• _GOAL OF THE EXERCISE_:
Restate the whole of the data below word for word, skipping the images.

************

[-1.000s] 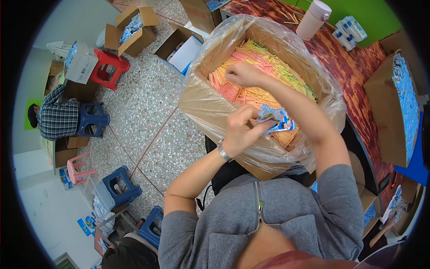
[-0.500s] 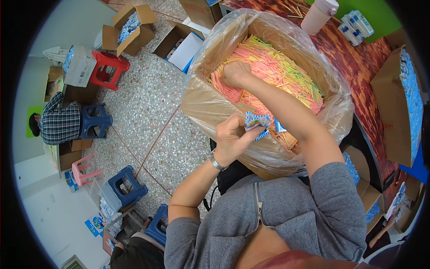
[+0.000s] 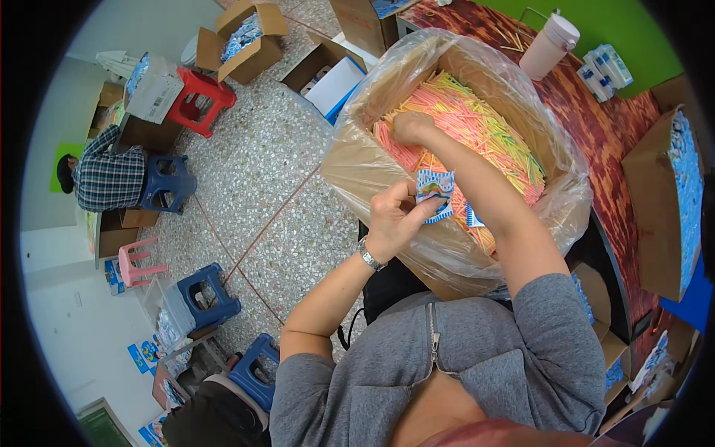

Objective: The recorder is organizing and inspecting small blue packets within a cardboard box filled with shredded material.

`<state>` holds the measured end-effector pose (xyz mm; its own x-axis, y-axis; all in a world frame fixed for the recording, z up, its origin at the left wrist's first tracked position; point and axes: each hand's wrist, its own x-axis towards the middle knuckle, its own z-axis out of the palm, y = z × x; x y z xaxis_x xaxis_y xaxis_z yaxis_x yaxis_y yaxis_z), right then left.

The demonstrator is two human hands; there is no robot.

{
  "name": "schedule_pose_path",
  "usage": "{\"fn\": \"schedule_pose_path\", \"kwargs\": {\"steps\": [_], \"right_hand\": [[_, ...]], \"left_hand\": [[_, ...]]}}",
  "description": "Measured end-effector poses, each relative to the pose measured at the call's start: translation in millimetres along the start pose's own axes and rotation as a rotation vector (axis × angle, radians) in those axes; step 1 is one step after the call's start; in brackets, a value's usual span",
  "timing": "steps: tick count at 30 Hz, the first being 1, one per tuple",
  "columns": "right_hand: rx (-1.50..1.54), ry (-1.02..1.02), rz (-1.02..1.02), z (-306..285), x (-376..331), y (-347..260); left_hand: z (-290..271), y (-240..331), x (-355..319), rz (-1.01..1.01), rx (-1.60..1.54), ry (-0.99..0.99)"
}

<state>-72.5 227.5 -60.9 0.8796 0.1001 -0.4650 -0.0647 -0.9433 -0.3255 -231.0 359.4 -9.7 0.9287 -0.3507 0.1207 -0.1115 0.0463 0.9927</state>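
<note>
Between thumb and fingers of the left hand (image 3: pixel 395 220): one small packet (image 3: pixel 435 185), blue and white, pinched near its lower part, most of its face showing past the thumb, over the near side of the lined carton (image 3: pixel 510 63). Right hand (image 3: pixel 412 129): fingers curled down into the loose sticks (image 3: pixel 484 123), tips hidden; cannot tell whether pinching any.

Pose: left forearm rising from lower left, elbow bent outward, thumb side toward the right; at the wrist, a metal-banded watch (image 3: pixel 370 255), one. Right forearm slanting from lower right across the lined carton, back of hand uppermost, farther from the body than the left.

Counts, outward. Packet in hand: one. Second packet (image 3: pixel 473 217), just beside the right forearm and partly covered by it: one. Sticks, thin, in pink, orange, yellow and green: heaped, past counting. Lined carton: one, draped with clear plastic liner (image 3: pixel 577 194). On the red-and-dark patterned table (image 3: pixel 596 127): pale pink tumbler (image 3: pixel 550 48), one. At right: open side carton (image 3: pixel 648 212) of blue packets, one. On the speckled floor (image 3: pixel 261 179): blue stools (image 3: pixel 207 294), three; red stool (image 3: pixel 212 88), one; pink stool (image 3: pixel 128 272), one.
</note>
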Motion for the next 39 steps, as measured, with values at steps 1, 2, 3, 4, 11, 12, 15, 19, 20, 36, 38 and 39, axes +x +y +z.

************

• _REPLY TO THE EXERCISE_:
[-1.000s] 
[-0.500s] 
[+0.000s] 

Objective: The recorder is organizing and inspecting small blue packets within a cardboard box filled with shredded material.

`<state>` holds the measured end-effector pose (xyz mm; its own x-axis, y-axis; all in a world frame fixed for the recording, z up, its origin at the left wrist's first tracked position; point and axes: each hand's wrist, its own x-axis towards the middle knuckle, its own z-axis out of the palm, y = z × x; x y z xaxis_x xaxis_y xaxis_z yaxis_x yaxis_y yaxis_z), right then left.

The demonstrator is two human hands; there is no robot.

{
  "name": "schedule_pose_path",
  "usage": "{\"fn\": \"schedule_pose_path\", \"kwargs\": {\"steps\": [_], \"right_hand\": [[_, ...]], \"left_hand\": [[_, ...]]}}",
  "description": "Measured end-effector poses, each relative to the pose measured at the call's start: translation in millimetres along the start pose's own axes and rotation as a rotation vector (axis × angle, radians) in those axes; step 1 is one step after the call's start; in brackets, a value's usual span",
  "timing": "steps: tick count at 30 Hz, the first being 1, one per tuple",
  "columns": "right_hand: rx (-1.50..1.54), ry (-1.02..1.02), rz (-1.02..1.02), z (-306..285), x (-376..331), y (-347..260); left_hand: z (-290..271), y (-240..331), x (-355..319), rz (-1.01..1.01), rx (-1.60..1.54), ry (-0.99..0.99)"
}

<state>-72.5 227.5 -60.9 0.8796 0.1001 -0.4650 -0.0647 -0.9433 -0.3255 -231.0 359.4 -9.7 0.9287 -0.3507 0.1207 -0.1115 0.0463 0.9927</state>
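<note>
Between thumb and fingers of the left hand (image 3: pixel 395 220): one small packet (image 3: pixel 435 185), blue and white, pinched near its lower part, most of its face showing past the thumb, over the near side of the lined carton (image 3: pixel 510 63). Right hand (image 3: pixel 412 129): fingers curled down into the loose sticks (image 3: pixel 484 123), tips hidden; cannot tell whether pinching any.

Pose: left forearm rising from lower left, elbow bent outward, thumb side toward the right; at the wrist, a metal-banded watch (image 3: pixel 370 255), one. Right forearm slanting from lower right across the lined carton, back of hand uppermost, farther from the body than the left.

Counts, outward. Packet in hand: one. Second packet (image 3: pixel 473 217), just beside the right forearm and partly covered by it: one. Sticks, thin, in pink, orange, yellow and green: heaped, past counting. Lined carton: one, draped with clear plastic liner (image 3: pixel 577 194). On the red-and-dark patterned table (image 3: pixel 596 127): pale pink tumbler (image 3: pixel 550 48), one. At right: open side carton (image 3: pixel 648 212) of blue packets, one. On the speckled floor (image 3: pixel 261 179): blue stools (image 3: pixel 207 294), three; red stool (image 3: pixel 212 88), one; pink stool (image 3: pixel 128 272), one.
</note>
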Motion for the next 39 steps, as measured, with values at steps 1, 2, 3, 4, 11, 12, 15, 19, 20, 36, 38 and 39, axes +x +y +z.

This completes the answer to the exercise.